We found that, at this present moment, there are significant barriers to synchronous hybrid festivals including the time, money, experience and technology required to make it happen. Curators and their teams observed that fully virtual festivals work but if people are in-person at a festival they generally do not want to join online unless there is a specific event. Virtual audiences will go online to experience the work but don’t stay around to connect with each other or the in-person audiences if the festival is in-person. There are of course exceptions included in this report. But we also found that if people thought more broadly about hybridity, there are many more ways to curate hybrid festivals. In our interviews, people talked about different types of hybridity such as asynchronous online and in-person festival goers, multiple platforms, and hybrid projects or events within festivals. An expanded definition of a hybrid festival makes it more feasible. And finally, one of the key challenges people identified is how to make an enticing virtual space that gives more agency to online festival goers and that attracts in-person festival goers.
Our interviewees had many ideas about how to curate a hybrid festival that they shared with us. What follows is a summary of their ideas on how to meaningfully connect hybrid festival goers.

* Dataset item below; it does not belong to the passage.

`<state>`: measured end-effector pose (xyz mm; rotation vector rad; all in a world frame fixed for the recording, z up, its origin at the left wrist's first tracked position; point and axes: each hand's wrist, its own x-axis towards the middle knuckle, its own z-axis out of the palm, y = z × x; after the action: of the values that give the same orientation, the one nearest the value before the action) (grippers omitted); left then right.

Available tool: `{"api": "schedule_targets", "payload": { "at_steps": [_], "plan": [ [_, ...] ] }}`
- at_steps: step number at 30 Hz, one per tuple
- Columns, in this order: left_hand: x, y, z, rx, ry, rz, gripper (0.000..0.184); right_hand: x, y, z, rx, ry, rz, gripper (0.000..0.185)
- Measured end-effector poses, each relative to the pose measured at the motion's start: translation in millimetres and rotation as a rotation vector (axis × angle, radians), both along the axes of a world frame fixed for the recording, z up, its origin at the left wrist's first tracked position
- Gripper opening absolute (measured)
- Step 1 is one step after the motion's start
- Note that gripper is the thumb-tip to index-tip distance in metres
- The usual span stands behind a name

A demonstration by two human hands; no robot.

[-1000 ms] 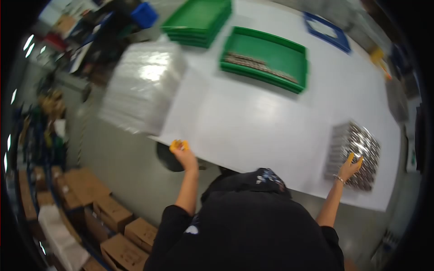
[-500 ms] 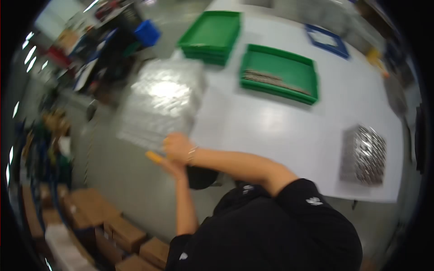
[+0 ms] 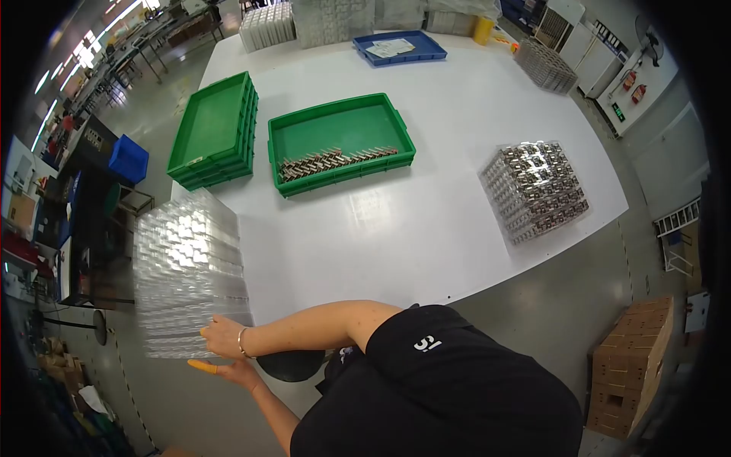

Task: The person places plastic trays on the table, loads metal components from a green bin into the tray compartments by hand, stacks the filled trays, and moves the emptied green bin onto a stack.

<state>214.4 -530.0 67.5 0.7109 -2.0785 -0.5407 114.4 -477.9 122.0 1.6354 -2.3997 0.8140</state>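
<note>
At the table's left edge stands a tall stack of clear plastic trays [image 3: 186,259], shiny with rows of moulded pockets. My right hand [image 3: 223,337], a bracelet on its wrist, reaches across to the stack's near right corner. Its fingers are curled on the tray edge there, and a yellow cover shows on one fingertip. Just below is my left hand [image 3: 232,371], a yellow-covered finger stretched out towards the left beneath the stack's near edge. I see nothing in it; its other fingers are partly hidden.
A green tray [image 3: 343,122] with small metal parts [image 3: 335,161] lies on the white table [image 3: 365,244]. Stacked green trays [image 3: 213,129] stand left, filled clear trays [image 3: 537,186] right, a blue tray [image 3: 400,47] at the back. A dark round stool [image 3: 289,365] is below my right forearm.
My view has swung, so the table and green trays appear further left and the picture is sharper. Both hands remain by the near edge of the clear tray stack.
</note>
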Motion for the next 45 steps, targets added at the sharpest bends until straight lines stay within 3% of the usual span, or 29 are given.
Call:
{"api": "schedule_targets", "payload": {
  "at_steps": [2,6,7,12,16,17,18,21,23,24,26,28,29,31,32,33,36,39,40,44,45],
  "plan": [
    [-0.3,-6.3,-3.8,-0.07,-0.006,0.011,0.081,-1.1,0.9,4.1,0.034,0.018,-0.003,0.009],
    [9.4,-23.7,-22.5,0.355,-0.26,-0.075,0.071,-1.3,5.1,-2.3,0.019,0.061,-0.019,0.009],
    [9.8,-30.5,-32.1,0.35,-0.261,-0.078,0.071,-2.0,3.4,-0.1,0.014,0.061,-0.022,0.009],
    [0.8,-54.0,-64.5,0.394,-0.235,-0.138,0.057,-19.3,-20.8,37.1,0.142,-0.294,-0.06,0.005],
    [-13.6,-4.0,-20.9,-0.312,-0.017,-0.009,0.048,-45.8,-54.8,102.8,-0.054,-0.389,-0.12,0.005],
    [-12.2,-2.9,-17.6,-0.314,-0.021,-0.008,0.048,-60.6,-54.1,134.7,0.033,-0.437,-0.059,0.005],
    [-9.6,-2.7,-15.0,-0.361,-0.083,-0.007,0.049,-70.2,-77.3,138.1,-0.185,-0.355,-0.096,0.012],
    [1.3,-6.8,-8.5,-0.499,-0.279,0.005,0.054,-107.2,-97.9,184.8,-0.306,-0.271,-0.254,0.017],
    [3.1,-5.1,-5.7,-0.498,-0.294,0.021,0.054,-125.5,-50.0,225.9,-0.495,-0.248,-0.251,0.01],
    [2.2,-3.2,-4.0,-0.496,-0.306,0.022,0.054,-134.1,-32.5,236.8,-0.83,-0.309,-0.193,0.007],
    [1.8,-3.0,-0.1,-0.491,-0.329,0.019,0.055,-139.0,26.7,281.6,-1.195,-0.133,-0.149,0.01],
    [1.5,-2.5,17.4,-0.384,-0.306,-0.021,0.054,-143.3,83.1,312.3,-1.54,-0.407,0.203,0.006],
    [1.5,1.6,29.8,-0.267,-0.289,-0.067,0.053,-146.0,118.1,315.5,-1.508,-0.253,0.114,0.004],
    [-6.1,13.4,41.3,-0.021,-0.256,-0.164,0.05,-133.2,185.9,308.7,-1.662,-0.711,0.312,0.007],
    [-14.9,19.5,37.9,-0.016,-0.253,-0.194,0.05,-134.2,214.5,290.0,-1.696,-0.766,0.389,0.013],
    [-26.1,24.2,34.1,0.186,-0.096,-0.249,0.048,-125.7,244.0,272.1,-1.816,-0.958,0.384,0.018],
    [-62.7,38.6,26.0,0.803,0.338,-0.405,0.041,-122.3,319.9,175.9,-1.835,-1.248,0.151,0.025],
    [-78.7,60.8,16.8,0.967,0.219,-0.492,0.036,-98.6,371.5,69.7,-2.006,-1.512,-0.148,0.024],
    [-80.0,65.9,13.0,1.041,0.159,-0.509,0.033,-86.4,387.3,35.4,-2.044,-1.492,-0.236,0.025],
    [-94.7,77.0,-11.2,1.158,-0.091,-0.587,0.028,-31.9,443.7,-18.7,-2.078,-1.42,-0.492,0.026],
    [-98.9,79.4,-19.4,1.18,-0.17,-0.608,0.026,-19.2,453.1,-20.8,-1.985,-1.442,-0.67,0.027]
  ]
}}
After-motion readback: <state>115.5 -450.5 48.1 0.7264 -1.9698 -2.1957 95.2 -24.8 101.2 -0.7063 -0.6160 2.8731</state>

1.Take a broad view of hybridity — explore asynchronicity, event and project based hybridity
2. Identify and translate values from the in-person festival to the online festival and question tradition
3. Design across platforms — taking into account the affordances of each platform
4. Ensure agency, freedom to explore and a sense of ownership of the virtual festival spaces
5. Imagine and allow for what is impossible in-person to be possible online.
6. Collaborate and facilitate co-creation, worldbuilding and shared experiences within festivals and across festivals
7. Add money, time, and staff to the curations of both online and in-person experiences.
More research is required as curators continue to experiment with hybrid festivals. We don’t suggest discarding the in-person festival, but rather we wonder how they can be expanded. How can festival programming teams translate the values and roles of a festival into a hybrid environment? How can festivals be more inclusive and climate sensitive while keeping the magic of an in-person festival? How can we reimagine festivals in hybrid spaces that create meaningful connections between in-person and virtual communities, the artists and the work — that adapt to our stereo reality?